How to Build a macOS Camera Barcode Scanner in C++ Using AVFoundation

This is the final article in a series on building a lightweight C++ camera library across multiple platforms. We’ve already covered Windows and Linux, and now it’s time to dive into macOS. In this article, we’ll tap into AVFoundation to handle camera capture under the hood and leverage Cocoa for our UI essentials.
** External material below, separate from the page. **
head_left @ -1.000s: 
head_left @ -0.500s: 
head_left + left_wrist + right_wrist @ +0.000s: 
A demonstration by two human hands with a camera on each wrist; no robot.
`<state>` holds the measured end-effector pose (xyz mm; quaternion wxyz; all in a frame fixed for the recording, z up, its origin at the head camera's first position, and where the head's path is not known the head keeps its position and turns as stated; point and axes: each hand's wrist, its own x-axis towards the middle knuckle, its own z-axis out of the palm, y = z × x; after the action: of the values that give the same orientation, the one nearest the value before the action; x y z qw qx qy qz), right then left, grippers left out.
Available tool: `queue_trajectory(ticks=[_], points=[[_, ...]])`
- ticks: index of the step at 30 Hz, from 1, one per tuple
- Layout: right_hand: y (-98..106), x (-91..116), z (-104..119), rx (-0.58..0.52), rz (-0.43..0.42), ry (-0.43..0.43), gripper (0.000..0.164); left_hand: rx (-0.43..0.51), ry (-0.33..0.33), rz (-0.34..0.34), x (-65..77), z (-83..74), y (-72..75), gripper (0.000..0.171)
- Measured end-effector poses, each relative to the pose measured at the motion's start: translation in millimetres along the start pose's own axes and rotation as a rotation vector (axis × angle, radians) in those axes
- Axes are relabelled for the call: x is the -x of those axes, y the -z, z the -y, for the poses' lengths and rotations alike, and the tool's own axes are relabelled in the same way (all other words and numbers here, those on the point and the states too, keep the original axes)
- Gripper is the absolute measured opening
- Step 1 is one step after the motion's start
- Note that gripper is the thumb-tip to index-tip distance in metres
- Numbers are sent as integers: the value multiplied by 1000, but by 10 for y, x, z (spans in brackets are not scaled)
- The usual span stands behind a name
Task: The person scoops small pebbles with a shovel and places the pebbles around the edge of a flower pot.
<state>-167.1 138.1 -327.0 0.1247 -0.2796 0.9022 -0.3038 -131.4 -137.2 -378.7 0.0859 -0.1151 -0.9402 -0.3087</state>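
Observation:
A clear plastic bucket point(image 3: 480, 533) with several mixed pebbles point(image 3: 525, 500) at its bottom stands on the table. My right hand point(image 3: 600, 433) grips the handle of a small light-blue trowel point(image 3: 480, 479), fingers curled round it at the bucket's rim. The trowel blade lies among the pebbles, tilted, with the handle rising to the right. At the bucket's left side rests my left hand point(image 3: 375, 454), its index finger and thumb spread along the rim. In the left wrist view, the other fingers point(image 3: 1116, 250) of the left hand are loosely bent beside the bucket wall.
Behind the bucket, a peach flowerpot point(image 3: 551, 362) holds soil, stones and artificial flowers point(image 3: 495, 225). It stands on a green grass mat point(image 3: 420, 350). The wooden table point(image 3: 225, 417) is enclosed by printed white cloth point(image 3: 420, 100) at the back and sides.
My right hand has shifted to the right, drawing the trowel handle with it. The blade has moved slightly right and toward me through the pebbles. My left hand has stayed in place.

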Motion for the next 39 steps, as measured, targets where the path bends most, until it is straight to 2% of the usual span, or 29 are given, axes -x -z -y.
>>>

You’ll see how to bridge Objective-C with C++ to build a camera library, and then integrate it with the Dynamsoft Barcode Reader SDK to create a barcode scanner on macOS.

What you’ll build: A native macOS barcode scanner application that uses AVFoundation for camera capture, Cocoa for the preview window, and Dynamsoft Barcode Reader SDK for real-time barcode decoding — all written in C++ with Objective-C bridging.

Key Takeaways

  • AVFoundation’s AVCaptureSession and AVCaptureVideoDataOutput provide direct camera access on macOS without requiring OpenCV.
  • Objective-C++ (.mm files) lets you mix Objective-C framework calls with C++ application logic in a single translation unit.
  • BGRA-to-RGB pixel conversion is required when passing AVFoundation frames to barcode SDKs that expect RGB input.
  • The Dynamsoft Barcode Reader SDK integrates with any raw-frame pipeline — pass the RGB buffer and receive decoded barcode results.

Common Developer Questions

  • How do I access the macOS camera from C++ without OpenCV?
  • How do I bridge Objective-C and C++ to use AVFoundation in a CMake project?
  • How do I build a real-time barcode scanner on macOS using AVFoundation and Dynamsoft Barcode Reader?

Prerequisites

macOS Camera Demo Video

Implement Camera Capture with AVFoundation

Let’s review the camera-related functions that need to be implemented for macOS:

  • std::vector<CaptureDeviceInfo> ListCaptureDevices(): Enumerates available cameras.
  • bool Open(int cameraIndex): Activates a specified camera.
  • void Release(): Releases the camera.
  • FrameData CaptureFrame(): Captures a frame from the camera.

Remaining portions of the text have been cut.